**ACTIVITY**
Which lines in the records below include the word "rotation"? Report each of them in full.

/---

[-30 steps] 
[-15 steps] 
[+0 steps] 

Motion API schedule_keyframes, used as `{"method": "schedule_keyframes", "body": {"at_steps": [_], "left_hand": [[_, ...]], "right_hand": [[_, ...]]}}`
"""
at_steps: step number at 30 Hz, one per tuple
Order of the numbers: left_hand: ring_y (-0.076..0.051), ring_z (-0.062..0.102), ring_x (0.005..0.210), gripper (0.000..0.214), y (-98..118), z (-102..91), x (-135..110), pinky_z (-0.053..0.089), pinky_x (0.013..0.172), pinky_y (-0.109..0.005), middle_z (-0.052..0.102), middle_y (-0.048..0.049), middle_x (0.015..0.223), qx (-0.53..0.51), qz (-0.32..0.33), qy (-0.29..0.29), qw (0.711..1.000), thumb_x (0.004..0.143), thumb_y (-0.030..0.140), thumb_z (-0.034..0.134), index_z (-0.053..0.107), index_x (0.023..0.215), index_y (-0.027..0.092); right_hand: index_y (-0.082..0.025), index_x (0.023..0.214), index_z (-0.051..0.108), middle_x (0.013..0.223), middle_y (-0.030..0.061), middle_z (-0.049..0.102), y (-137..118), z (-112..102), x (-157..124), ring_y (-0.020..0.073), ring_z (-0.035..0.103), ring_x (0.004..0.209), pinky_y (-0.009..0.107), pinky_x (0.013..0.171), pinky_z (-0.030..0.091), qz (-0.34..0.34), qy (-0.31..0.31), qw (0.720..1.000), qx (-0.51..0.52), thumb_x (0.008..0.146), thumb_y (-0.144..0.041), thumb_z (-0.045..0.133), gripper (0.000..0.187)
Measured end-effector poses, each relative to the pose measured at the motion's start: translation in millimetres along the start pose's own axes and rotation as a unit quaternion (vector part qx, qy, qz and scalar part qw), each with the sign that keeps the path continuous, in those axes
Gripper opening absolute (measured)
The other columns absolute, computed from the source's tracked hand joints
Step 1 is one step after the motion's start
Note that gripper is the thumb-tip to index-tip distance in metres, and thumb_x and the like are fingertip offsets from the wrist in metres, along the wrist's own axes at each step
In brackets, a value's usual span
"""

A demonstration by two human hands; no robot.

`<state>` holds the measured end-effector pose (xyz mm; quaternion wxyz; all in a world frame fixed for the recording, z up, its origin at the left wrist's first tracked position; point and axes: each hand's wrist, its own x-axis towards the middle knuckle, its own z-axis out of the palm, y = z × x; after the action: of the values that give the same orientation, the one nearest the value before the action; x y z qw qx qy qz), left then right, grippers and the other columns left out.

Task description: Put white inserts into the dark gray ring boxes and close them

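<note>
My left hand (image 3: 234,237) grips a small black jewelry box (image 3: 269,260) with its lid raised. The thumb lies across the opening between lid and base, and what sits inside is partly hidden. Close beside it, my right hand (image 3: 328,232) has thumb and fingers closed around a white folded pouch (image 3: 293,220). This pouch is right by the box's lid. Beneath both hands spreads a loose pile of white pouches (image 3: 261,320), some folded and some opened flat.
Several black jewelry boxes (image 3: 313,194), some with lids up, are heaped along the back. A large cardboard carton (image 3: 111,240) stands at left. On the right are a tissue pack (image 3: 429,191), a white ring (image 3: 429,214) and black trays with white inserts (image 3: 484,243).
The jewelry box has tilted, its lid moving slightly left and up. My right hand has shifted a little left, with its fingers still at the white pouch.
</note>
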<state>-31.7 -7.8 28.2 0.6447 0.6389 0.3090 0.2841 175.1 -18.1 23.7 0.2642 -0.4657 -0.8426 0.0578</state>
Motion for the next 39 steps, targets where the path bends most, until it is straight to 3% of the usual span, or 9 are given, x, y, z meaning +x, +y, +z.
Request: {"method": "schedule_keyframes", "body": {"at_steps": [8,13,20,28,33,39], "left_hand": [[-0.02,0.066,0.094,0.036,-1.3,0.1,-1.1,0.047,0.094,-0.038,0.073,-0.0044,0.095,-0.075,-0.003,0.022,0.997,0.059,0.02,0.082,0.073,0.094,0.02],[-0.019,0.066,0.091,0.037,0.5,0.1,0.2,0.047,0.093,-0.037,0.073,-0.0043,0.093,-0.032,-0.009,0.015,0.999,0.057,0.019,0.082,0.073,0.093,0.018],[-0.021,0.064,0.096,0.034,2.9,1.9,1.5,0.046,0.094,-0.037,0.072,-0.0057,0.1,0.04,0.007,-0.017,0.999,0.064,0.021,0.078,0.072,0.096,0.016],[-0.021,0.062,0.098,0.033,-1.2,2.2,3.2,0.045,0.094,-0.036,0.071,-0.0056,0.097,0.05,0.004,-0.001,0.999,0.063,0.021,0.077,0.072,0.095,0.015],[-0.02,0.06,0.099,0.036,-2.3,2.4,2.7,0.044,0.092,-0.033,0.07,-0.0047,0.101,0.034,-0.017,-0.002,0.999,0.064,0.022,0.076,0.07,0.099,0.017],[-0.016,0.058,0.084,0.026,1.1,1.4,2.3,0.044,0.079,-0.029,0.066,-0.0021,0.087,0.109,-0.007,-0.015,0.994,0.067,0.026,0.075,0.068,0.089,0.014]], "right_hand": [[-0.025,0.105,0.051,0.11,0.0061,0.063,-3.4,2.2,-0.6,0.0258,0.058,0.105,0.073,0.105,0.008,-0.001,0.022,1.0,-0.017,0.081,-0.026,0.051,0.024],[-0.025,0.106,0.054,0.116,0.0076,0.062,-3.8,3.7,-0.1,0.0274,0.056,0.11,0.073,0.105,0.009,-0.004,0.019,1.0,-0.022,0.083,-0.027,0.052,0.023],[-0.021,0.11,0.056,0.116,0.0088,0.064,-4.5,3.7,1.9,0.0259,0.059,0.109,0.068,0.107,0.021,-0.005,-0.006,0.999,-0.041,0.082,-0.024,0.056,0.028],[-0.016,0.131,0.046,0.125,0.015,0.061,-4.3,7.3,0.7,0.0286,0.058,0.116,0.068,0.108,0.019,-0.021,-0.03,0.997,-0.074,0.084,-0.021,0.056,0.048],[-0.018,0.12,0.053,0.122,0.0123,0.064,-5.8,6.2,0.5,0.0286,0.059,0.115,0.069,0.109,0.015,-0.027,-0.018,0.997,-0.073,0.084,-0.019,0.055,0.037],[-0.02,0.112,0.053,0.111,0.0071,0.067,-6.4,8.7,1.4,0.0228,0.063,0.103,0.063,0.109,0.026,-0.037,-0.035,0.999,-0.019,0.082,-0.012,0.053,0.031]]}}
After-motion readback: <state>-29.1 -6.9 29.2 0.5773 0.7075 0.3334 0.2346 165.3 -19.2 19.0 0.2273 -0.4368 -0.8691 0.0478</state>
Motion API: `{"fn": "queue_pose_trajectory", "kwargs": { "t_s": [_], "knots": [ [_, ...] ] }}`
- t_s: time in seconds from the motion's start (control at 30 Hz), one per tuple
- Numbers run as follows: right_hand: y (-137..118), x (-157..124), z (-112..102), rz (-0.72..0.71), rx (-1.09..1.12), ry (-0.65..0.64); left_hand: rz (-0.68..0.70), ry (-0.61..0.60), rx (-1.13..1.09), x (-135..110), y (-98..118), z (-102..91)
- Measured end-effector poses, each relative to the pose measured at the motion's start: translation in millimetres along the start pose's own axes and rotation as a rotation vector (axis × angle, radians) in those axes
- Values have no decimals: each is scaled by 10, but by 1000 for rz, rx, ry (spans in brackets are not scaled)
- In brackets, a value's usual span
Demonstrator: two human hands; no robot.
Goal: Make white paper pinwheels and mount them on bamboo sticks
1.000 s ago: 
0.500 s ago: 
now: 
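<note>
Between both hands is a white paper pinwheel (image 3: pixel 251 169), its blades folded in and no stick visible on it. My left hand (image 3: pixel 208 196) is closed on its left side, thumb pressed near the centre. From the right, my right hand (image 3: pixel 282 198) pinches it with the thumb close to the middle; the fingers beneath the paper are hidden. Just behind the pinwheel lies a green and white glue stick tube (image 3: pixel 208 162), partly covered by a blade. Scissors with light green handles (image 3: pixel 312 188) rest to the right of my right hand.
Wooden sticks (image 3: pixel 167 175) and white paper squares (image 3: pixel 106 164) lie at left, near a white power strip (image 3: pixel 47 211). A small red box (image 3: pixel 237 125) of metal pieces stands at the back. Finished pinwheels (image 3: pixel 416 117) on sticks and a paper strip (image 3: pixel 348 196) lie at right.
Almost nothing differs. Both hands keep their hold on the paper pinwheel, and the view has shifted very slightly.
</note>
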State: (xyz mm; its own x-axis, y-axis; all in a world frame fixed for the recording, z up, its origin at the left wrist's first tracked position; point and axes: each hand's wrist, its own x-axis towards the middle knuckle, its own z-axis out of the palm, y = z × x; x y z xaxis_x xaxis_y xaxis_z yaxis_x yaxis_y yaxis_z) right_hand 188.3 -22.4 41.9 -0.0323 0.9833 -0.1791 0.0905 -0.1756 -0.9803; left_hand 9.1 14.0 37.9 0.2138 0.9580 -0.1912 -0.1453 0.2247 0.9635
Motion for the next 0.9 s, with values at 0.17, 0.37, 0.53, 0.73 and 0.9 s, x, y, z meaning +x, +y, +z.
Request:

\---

**SOLUTION FOR THIS EXERCISE**
Measured end-effector poses, each relative to the pose measured at the motion's start: translation in millimetres along the start pose's own axes and rotation as a unit quaternion (vector part qx, qy, qz and scalar part qw), each with the sign that keeps the path continuous, in those axes
- Measured end-effector poses, each relative to the pose measured at the motion's start: translation in millimetres along the start pose's own axes and rotation as a rotation vector (axis × angle, radians) in those axes

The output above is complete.